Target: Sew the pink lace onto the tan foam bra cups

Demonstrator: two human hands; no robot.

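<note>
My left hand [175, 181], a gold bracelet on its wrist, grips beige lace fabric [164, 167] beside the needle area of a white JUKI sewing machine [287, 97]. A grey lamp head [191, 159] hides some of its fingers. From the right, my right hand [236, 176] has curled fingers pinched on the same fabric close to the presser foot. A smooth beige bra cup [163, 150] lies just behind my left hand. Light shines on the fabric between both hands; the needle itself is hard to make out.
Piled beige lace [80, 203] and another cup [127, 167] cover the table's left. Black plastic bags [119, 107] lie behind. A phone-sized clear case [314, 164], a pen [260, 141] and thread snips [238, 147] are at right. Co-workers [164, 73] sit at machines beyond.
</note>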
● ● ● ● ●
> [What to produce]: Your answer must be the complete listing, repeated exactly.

> [Answer below]:
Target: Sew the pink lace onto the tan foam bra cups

Demonstrator: two human hands; no robot.

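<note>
My left hand [175, 181], a gold bracelet on its wrist, grips beige lace fabric [164, 167] beside the needle area of a white JUKI sewing machine [287, 97]. A grey lamp head [191, 159] hides some of its fingers. From the right, my right hand [236, 176] has curled fingers pinched on the same fabric close to the presser foot. A smooth beige bra cup [163, 150] lies just behind my left hand. Light shines on the fabric between both hands; the needle itself is hard to make out.
Piled beige lace [80, 203] and another cup [127, 167] cover the table's left. Black plastic bags [119, 107] lie behind. A phone-sized clear case [314, 164], a pen [260, 141] and thread snips [238, 147] are at right. Co-workers [164, 73] sit at machines beyond.
</note>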

There is no more to this output.